▶ About this task
From the first line to the last, output the data exactly as it stands, minus its pictures.
=-=-=
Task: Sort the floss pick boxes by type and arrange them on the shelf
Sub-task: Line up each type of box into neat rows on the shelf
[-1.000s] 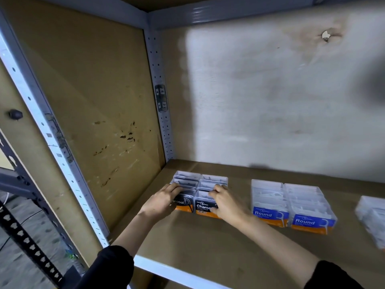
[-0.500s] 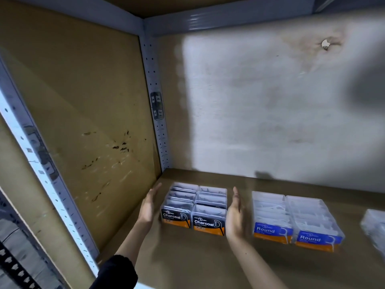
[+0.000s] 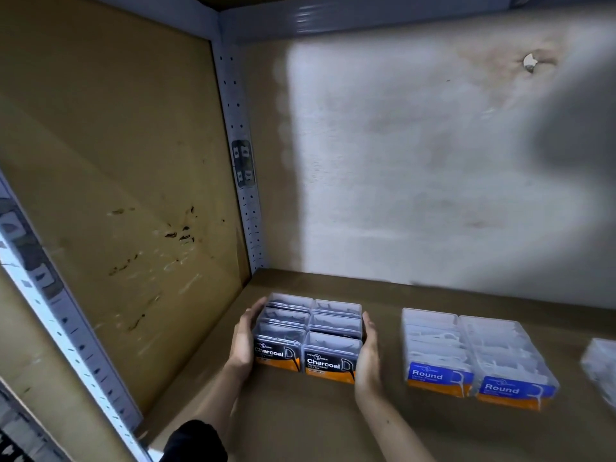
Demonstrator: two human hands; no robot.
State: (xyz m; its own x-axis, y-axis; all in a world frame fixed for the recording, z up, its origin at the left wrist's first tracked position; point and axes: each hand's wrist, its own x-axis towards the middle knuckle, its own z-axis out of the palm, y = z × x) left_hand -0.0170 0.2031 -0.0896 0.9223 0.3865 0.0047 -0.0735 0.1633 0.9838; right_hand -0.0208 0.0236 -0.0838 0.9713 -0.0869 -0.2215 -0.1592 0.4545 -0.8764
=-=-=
▶ Expected output
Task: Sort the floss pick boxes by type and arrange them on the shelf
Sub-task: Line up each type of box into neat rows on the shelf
[-1.000s] 
[-0.500s] 
[+0.000s] 
Demonstrator: two human hands; no robot.
State: (xyz m; its own x-axis, y-axis; all in a world frame fixed for the recording, z up, its origin at the left wrist's first tracked position; point and axes: each hand's wrist, its own x-axis towards the middle knuckle, its own z-axis out of the palm, y = z × x) left_hand -0.0170 0.2031 -0.0896 0.9223 0.3865 0.0047 -0.0735 0.1633 0.9838; right_hand -0.0208 0.0236 -0.0838 0.9713 -0.0869 -0.2215 -0.1592 0.4545 -0.8764

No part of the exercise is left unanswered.